Tuesday, February 24, 2009

Paving the Way for Peace in the Middle East with Mind-Body Skills

Paving the Way for Peace in the Middle East with Mind-Body Skills

Truce talks are gridlocked, but this mission to provide trauma relief to both sides of the conflict goes forward. Dr. James S. Gordon and his international team plans a training of health and mental health professionals in both Israel and Gaza--the only program of its kind working in both Israel and Gaza. After arriving February 28th, 2009. With The Center for Mind-Body Medicine's groundbreaking model which teaches self-care techniques (such as meditation, guided imagery, biofeedback, and yoga, as well as self-expression in words, drawing, and movement, all in a supportive small group), Dr. Gordon and his team will help heal the wounds of war and bring relief to those suffering following the devastating siege on Gaza.

Washington, D.C., Tel Aviv, and Gaza (PRWEB) February 23, 2009 -- As truce talks drag on between Israel and Gaza, James S. Gordon, M.D., the distinguished psychiatrist who leads the Washington D.C.-based Center for Mind-Body Medicine (http://www.cmbm.org), will on March 4, 2009 lead an international team of Christian, Muslim, and Jewish mental health professionals into Gaza in a groundbreaking effort to relieve population-wide psychological trauma in that war-devastated Israeli-occupied territory. The team will arrive in Israel February 28, 2009 and make their way to a border crossing.
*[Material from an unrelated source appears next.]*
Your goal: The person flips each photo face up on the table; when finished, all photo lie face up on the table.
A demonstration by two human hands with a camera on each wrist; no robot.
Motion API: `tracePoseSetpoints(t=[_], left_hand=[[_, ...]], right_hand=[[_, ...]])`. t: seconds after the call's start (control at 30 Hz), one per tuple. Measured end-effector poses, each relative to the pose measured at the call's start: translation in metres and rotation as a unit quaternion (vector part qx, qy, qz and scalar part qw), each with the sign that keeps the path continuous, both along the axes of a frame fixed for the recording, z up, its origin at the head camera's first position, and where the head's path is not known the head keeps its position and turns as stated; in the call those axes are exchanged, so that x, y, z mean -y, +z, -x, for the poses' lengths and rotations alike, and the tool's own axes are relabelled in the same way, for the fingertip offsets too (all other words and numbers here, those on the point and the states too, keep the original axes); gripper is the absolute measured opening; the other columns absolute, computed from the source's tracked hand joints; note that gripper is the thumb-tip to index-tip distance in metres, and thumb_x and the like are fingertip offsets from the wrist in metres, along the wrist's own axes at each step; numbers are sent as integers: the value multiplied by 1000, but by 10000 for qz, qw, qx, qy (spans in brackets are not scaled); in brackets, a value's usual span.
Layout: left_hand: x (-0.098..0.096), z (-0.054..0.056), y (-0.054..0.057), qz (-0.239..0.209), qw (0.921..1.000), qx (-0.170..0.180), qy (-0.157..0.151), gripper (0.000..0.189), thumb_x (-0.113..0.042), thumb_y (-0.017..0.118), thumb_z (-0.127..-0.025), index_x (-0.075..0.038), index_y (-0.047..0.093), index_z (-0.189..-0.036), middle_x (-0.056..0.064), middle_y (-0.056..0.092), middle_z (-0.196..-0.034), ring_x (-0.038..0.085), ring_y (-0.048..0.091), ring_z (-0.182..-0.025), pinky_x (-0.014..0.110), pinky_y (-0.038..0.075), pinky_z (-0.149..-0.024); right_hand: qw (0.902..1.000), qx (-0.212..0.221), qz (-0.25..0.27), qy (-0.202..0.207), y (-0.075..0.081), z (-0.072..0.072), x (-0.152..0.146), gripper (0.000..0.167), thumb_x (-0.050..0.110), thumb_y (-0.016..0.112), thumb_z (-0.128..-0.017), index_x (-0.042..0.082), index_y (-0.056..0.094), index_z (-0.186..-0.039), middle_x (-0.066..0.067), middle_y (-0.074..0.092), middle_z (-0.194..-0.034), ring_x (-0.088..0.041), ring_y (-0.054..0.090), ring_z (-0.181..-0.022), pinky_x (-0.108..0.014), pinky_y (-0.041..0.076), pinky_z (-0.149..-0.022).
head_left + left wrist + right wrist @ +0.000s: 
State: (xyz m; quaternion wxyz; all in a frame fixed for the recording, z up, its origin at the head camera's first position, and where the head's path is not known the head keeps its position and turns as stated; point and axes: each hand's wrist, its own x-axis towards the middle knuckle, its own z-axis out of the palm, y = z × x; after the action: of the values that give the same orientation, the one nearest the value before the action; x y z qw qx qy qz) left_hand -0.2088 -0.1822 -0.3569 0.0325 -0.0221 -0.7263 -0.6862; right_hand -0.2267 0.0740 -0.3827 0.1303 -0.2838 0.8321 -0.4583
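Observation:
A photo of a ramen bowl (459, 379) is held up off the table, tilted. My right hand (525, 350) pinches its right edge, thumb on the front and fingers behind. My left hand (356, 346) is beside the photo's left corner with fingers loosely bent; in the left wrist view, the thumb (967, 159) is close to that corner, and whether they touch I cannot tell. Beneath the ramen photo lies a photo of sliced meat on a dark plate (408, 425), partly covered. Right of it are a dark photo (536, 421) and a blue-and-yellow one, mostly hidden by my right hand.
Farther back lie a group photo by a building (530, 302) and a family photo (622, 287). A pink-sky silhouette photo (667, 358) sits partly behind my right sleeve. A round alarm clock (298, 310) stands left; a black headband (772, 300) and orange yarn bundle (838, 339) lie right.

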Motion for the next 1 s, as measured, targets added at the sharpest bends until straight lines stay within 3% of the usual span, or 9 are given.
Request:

For the last seven years, Dr. Gordon and his CMBM team have been working intensively with the traumatized population in Gaza and Israel separately and jointly -- they are the only organization doing so. During this time, they've trained 300 Israeli professionals and 90 in Gaza to develop comprehensive, scientifically based programs that are effectively treating widespread post traumatic stress disorder, major depression, anxiety, violence, and despair.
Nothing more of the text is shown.